Und doch erwacht in mir etwas. Meine Fantasie beginnt zu arbeiten. Nicht, weil ich etwas besitzen will. Nicht, weil ich etwas erklären muss. Sondern weil ich erkenne, dass ein Bild manchmal mehr zeigt, als die Augen zuerst erfassen.
Wenn ich ehrlich bin, frage ich mich in diesem Moment nicht, was sie tut. Ich frage mich, was ich wirklich brauche.
Brauche ich Schönheit? Vielleicht. Brauche ich Nähe? Wahrscheinlich. Brauche ich Bewunderung? Manchmal. Aber tiefer darunter liegt etwas Einfacheres: Ich brauche einen Augenblick, der mich berührt, ohne mich zu bedrängen.
Vielleicht ist es genau das. Ich brauche nicht die ganze Geschichte.
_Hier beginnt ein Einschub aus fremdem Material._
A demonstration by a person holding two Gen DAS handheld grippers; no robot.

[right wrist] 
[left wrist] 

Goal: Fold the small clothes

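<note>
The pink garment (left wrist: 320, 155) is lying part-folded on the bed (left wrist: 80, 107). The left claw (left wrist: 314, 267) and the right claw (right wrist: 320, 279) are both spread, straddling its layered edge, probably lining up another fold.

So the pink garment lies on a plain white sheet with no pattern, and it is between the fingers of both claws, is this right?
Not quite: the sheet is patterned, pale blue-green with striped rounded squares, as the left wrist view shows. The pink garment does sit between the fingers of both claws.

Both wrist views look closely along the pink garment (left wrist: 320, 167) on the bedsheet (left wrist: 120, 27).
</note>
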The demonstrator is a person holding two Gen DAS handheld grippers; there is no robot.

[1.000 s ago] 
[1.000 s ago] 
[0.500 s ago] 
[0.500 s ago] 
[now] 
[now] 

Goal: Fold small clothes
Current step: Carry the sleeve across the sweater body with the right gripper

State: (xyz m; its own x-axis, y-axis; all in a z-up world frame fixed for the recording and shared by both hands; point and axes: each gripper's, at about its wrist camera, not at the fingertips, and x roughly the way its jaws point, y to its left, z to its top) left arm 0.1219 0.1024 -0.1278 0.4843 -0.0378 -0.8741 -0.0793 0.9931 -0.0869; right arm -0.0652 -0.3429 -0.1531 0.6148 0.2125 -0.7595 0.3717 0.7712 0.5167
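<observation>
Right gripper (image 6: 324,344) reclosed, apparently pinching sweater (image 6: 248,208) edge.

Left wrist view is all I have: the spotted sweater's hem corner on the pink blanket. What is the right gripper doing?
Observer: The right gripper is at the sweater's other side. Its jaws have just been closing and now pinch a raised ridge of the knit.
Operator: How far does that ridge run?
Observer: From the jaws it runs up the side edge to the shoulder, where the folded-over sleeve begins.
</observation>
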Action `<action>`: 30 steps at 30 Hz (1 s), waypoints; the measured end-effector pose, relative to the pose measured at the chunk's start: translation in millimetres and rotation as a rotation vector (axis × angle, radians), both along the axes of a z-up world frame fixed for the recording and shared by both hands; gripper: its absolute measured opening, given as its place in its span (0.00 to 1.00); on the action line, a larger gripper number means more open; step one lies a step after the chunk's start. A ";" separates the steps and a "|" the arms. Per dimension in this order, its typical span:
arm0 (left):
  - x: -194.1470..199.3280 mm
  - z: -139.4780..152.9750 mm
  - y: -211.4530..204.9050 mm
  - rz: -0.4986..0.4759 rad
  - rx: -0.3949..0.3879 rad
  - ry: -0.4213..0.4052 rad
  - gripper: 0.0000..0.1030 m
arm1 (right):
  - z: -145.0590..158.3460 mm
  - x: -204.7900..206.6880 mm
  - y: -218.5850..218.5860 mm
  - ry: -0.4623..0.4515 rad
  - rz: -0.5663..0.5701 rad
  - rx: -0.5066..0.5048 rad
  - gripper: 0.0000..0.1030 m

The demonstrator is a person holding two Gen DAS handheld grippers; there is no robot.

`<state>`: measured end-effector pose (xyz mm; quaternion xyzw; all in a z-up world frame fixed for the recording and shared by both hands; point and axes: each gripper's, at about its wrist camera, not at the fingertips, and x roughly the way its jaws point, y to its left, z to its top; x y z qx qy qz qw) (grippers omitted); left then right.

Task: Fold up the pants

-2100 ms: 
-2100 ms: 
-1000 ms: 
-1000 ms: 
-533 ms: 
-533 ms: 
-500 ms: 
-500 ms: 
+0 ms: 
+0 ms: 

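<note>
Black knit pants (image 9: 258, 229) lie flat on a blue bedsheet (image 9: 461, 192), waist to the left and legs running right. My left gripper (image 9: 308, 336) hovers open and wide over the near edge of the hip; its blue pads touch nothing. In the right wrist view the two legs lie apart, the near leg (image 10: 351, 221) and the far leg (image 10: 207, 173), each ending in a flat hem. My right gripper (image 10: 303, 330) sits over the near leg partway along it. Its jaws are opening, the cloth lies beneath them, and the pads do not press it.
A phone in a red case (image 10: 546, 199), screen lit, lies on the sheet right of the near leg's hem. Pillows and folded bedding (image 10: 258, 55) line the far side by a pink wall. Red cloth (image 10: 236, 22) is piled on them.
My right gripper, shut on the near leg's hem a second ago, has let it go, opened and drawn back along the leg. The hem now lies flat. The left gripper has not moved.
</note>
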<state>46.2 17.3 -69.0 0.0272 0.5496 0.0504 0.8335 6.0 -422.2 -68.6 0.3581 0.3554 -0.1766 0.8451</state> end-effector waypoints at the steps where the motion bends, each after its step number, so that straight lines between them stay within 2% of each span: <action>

Ich brauche diesen einen Moment, in dem etwas still wird und trotzdem lebendig bleibt. Einen Blick. Eine Haltung. Eine kleine Bewegung. Und die Ehrlichkeit, zuzugeben: Ja, das hat etwas mit mir zu tun.
Ein kurzer Film. Ein stiller Moment. Kein Beweis. Nur eine Ahnung.